Directions. Write out the data below in full, unchanged, minus the images.

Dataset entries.
_ _ _ _

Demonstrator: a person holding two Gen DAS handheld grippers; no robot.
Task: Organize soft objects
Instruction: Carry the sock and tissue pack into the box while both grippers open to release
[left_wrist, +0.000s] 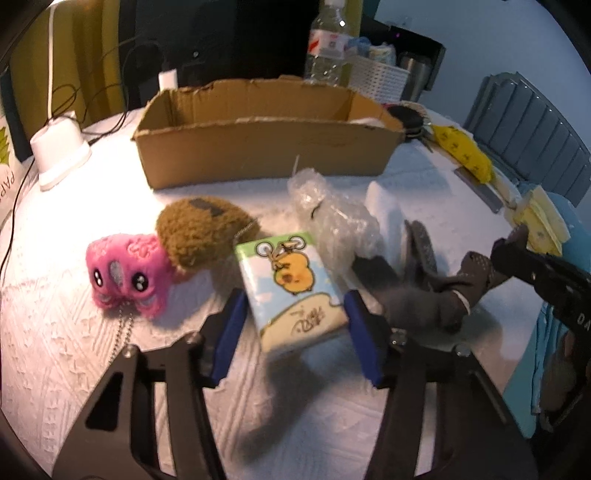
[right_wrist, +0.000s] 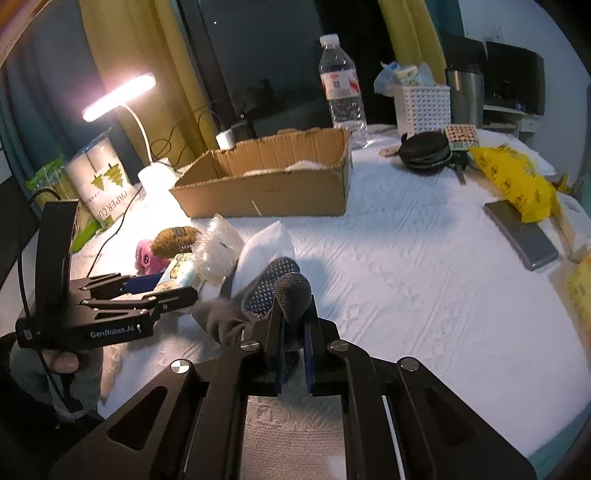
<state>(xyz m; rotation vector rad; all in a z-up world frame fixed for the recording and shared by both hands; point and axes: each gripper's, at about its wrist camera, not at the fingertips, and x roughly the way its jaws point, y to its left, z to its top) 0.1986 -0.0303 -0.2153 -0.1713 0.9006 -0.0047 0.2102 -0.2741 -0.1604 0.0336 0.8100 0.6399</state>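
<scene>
My left gripper (left_wrist: 295, 317) holds a tissue pack (left_wrist: 293, 288) printed with a yellow duck, tilted and lifted above the white tablecloth. It also shows in the right wrist view (right_wrist: 162, 286). My right gripper (right_wrist: 293, 328) is shut on a grey dotted sock (right_wrist: 273, 291), also seen in the left wrist view (left_wrist: 436, 284). A pink plush (left_wrist: 127, 275), a brown fuzzy plush (left_wrist: 201, 230), crumpled bubble wrap (left_wrist: 332, 218) and a white folded cloth (left_wrist: 388, 210) lie in a row. An open cardboard box (left_wrist: 258, 147) stands behind them.
A lit desk lamp (right_wrist: 118, 96), a water bottle (right_wrist: 341, 85) and a white basket (right_wrist: 423, 101) stand at the back. A yellow bag (right_wrist: 515, 181), a phone (right_wrist: 522, 234) and a black pouch (right_wrist: 424, 149) lie at the right. A paper cup pack (right_wrist: 103, 184) stands left.
</scene>
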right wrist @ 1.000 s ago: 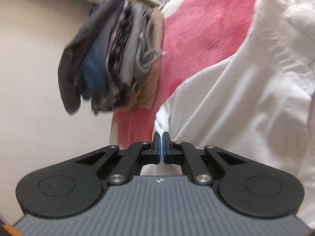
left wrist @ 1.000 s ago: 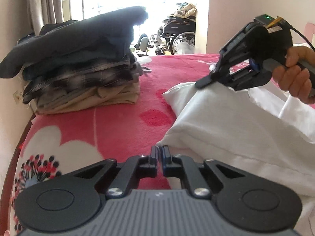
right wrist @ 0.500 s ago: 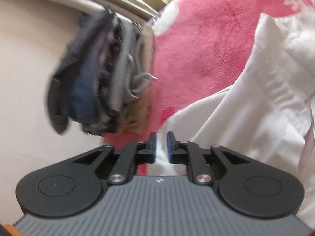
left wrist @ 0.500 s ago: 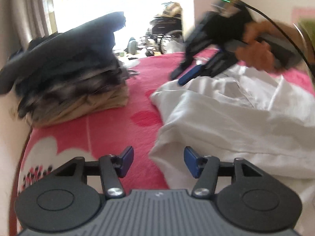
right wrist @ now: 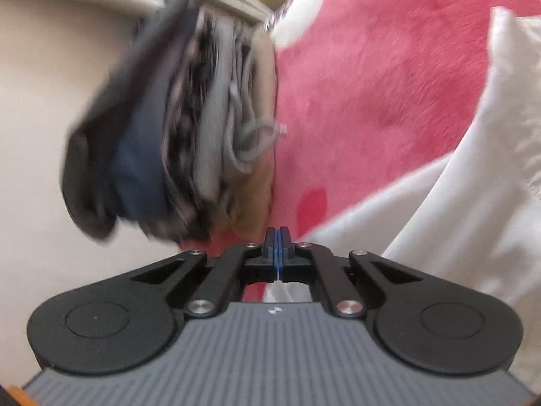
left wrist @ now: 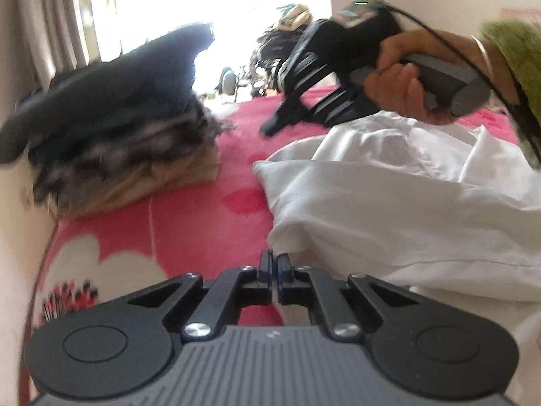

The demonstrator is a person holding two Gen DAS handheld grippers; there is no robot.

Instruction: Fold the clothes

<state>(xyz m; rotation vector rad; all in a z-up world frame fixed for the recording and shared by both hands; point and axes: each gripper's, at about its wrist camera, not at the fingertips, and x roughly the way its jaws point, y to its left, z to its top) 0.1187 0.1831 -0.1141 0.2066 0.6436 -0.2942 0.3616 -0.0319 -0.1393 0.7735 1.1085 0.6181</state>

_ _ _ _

Reply to the exercise.
Demonstrator: a person holding two Gen DAS handheld grippers; no robot.
Task: Organize soft objects
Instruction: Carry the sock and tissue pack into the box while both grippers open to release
[left_wrist, +0.000s] 
[right_wrist, +0.000s] 
<state>(xyz m; rotation vector rad; all in a z-up world frame fixed for the recording and shared by both hands; point and axes: each gripper's, at about its wrist camera, not at the fingertips, and x roughly the way its jaws point, y to its left, z to its top) 0.1986 -0.0303 -0.2153 -0.1713 0.9006 -0.0047 0.2102 -0.2741 -0.1604 0.0336 0.8100 0.6399</state>
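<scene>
My left gripper (left_wrist: 295, 317) holds a tissue pack (left_wrist: 293, 288) printed with a yellow duck, tilted and lifted above the white tablecloth. It also shows in the right wrist view (right_wrist: 162, 286). My right gripper (right_wrist: 293, 328) is shut on a grey dotted sock (right_wrist: 273, 291), also seen in the left wrist view (left_wrist: 436, 284). A pink plush (left_wrist: 127, 275), a brown fuzzy plush (left_wrist: 201, 230), crumpled bubble wrap (left_wrist: 332, 218) and a white folded cloth (left_wrist: 388, 210) lie in a row. An open cardboard box (left_wrist: 258, 147) stands behind them.
A lit desk lamp (right_wrist: 118, 96), a water bottle (right_wrist: 341, 85) and a white basket (right_wrist: 423, 101) stand at the back. A yellow bag (right_wrist: 515, 181), a phone (right_wrist: 522, 234) and a black pouch (right_wrist: 424, 149) lie at the right. A paper cup pack (right_wrist: 103, 184) stands left.
</scene>
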right wrist @ 1.000 s ago: 
left wrist @ 1.000 s ago: 
right wrist @ 0.500 s ago: 
left wrist @ 0.500 s ago: 
right wrist @ now: 
left wrist @ now: 

The demonstrator is a person holding two Gen DAS handheld grippers; there is no robot.

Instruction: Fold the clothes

<state>(xyz m; rotation vector rad; all in a z-up world frame fixed for the recording and shared by both hands; point and axes: each gripper's, at about its wrist camera, not at the fingertips, and x roughly the way its jaws point, y to its left, z to its top) 0.1187 0.1831 -0.1141 0.2066 0.6436 -0.2942 0.3616 -0.0319 -0.1393 0.7735 1.1085 0.6181</state>

The exercise is done.